The Joint Decision Model was explained to me by the Fire and Rescue Expert, Matthew Hall.62 He assured me that, once a person has been trained in using it, it was an effective way of making decisions. I can readily accept that in theory it is a very good way of ensuring that all relevant considerations are taken into account. However, in practice, when under enormous pressure in an emergency, the Joint Decision Model will be much harder to follow. It needs to be part of the ‘muscle memory’ through training and exercises, so that it becomes instinctive.

It is clear to me that use of the Joint Decision Model is of greatest value when commanders come together and jointly make decisions, as it provides a framework for a short and focused discussion.

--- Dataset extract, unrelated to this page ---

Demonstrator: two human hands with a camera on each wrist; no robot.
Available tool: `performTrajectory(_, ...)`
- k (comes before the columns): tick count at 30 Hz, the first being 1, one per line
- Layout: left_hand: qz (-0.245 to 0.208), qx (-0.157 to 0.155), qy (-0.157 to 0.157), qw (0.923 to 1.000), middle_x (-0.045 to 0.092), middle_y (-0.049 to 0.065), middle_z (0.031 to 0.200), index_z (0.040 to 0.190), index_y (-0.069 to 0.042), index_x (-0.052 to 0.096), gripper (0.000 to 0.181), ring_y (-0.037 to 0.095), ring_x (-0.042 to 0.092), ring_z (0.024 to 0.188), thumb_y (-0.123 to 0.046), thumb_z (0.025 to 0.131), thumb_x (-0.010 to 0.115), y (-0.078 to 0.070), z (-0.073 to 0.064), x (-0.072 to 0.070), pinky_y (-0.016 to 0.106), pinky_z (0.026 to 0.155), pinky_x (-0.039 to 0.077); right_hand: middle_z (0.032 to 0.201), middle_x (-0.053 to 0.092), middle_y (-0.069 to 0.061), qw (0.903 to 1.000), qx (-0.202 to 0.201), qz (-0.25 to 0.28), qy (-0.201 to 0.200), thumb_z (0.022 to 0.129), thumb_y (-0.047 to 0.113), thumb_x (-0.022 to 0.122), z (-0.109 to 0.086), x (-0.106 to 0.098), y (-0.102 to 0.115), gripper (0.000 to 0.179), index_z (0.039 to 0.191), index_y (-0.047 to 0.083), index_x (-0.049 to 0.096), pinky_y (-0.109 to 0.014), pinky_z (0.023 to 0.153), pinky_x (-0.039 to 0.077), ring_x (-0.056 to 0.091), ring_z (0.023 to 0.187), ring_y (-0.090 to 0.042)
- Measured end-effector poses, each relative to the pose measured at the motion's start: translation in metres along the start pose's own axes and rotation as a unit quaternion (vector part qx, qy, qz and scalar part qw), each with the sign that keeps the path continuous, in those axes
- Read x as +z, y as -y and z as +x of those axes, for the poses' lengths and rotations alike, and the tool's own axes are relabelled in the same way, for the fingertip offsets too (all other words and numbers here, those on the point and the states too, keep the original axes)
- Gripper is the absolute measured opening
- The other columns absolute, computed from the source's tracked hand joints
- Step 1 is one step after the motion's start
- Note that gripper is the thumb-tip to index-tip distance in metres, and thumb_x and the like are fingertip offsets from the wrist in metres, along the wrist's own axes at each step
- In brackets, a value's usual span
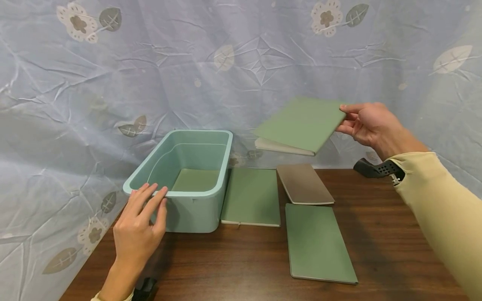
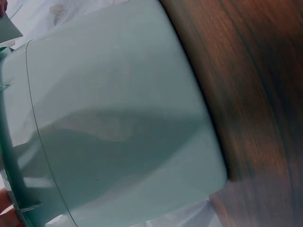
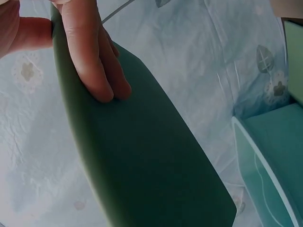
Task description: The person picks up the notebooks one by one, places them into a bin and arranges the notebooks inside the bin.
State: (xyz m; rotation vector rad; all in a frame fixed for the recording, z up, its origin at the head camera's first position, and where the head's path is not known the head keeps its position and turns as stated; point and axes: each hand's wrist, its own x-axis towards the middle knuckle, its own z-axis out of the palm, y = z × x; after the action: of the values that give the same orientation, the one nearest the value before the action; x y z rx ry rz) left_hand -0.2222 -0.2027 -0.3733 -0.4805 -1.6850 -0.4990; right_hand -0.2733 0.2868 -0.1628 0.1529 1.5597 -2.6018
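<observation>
My right hand (image 1: 370,125) pinches a green notebook (image 1: 303,121) by its right edge, thumb on top and fingers beneath, and holds it in the air above the table. In the right wrist view, the fingers (image 3: 87,52) press on the underside of that notebook (image 3: 147,156). My left hand (image 1: 139,225) rests its fingertips on the near rim of a pale teal bin (image 1: 199,213). Its fingers are fairly straight. A green notebook (image 1: 196,179) lies flat on the floor of the bin. The left wrist view is filled mostly by the bin's outer wall (image 2: 118,118).
On the brown wooden table (image 1: 233,263), a green notebook (image 1: 252,196) lies against the bin's right side. Farther right are a brown notebook (image 1: 305,184) and, nearer, another green notebook (image 1: 320,242). A flower-patterned cloth (image 1: 260,62) hangs behind and to the left.
</observation>
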Motion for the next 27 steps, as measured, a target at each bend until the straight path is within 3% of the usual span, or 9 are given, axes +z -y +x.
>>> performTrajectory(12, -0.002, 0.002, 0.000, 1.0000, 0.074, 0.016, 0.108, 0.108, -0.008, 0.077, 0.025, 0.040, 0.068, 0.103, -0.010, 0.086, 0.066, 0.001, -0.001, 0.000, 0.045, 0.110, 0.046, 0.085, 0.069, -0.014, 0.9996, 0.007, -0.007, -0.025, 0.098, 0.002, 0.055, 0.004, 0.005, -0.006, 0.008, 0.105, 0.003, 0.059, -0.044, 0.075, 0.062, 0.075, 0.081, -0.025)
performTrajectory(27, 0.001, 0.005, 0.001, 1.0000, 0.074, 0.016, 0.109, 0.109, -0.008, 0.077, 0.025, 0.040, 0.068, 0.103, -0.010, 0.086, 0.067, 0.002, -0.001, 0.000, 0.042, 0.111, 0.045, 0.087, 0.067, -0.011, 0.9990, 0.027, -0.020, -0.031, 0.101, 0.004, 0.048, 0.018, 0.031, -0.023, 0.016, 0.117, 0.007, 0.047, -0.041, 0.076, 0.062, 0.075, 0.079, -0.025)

Joint organisational learning

The Joint Doctrine stated:
“The lessons identified from de-briefing activities are now at the forefront of many key changes in emergency services policy and practices. Issues have frequently been identified but not successfully acted upon to improve effective joint working. It is essential that joint organisational learning is accepted as the standard for multi-agency learning and is adopted by all response agencies to ensure interoperability is continually improved. … It is important to capture lessons while events are fresh in the minds of those involved. … To continually improve emergency response interoperability, all responder agencies must capture lessons identified from incidents, exercises and training … Following any incident, exercise or training, those involved should ensure appropriate de-briefs are scheduled and that all those involved in the response are represented.”63

In Part 12, I will consider the key multi‑agency exercises that took place in the period prior to the Attack. There were significant failures to make necessary changes identified by those exercises. In relation to one in particular, Exercise Winchester Accord, there remains a stark disagreement between GMP and other participants as to what areas for improvement ought to have been identified.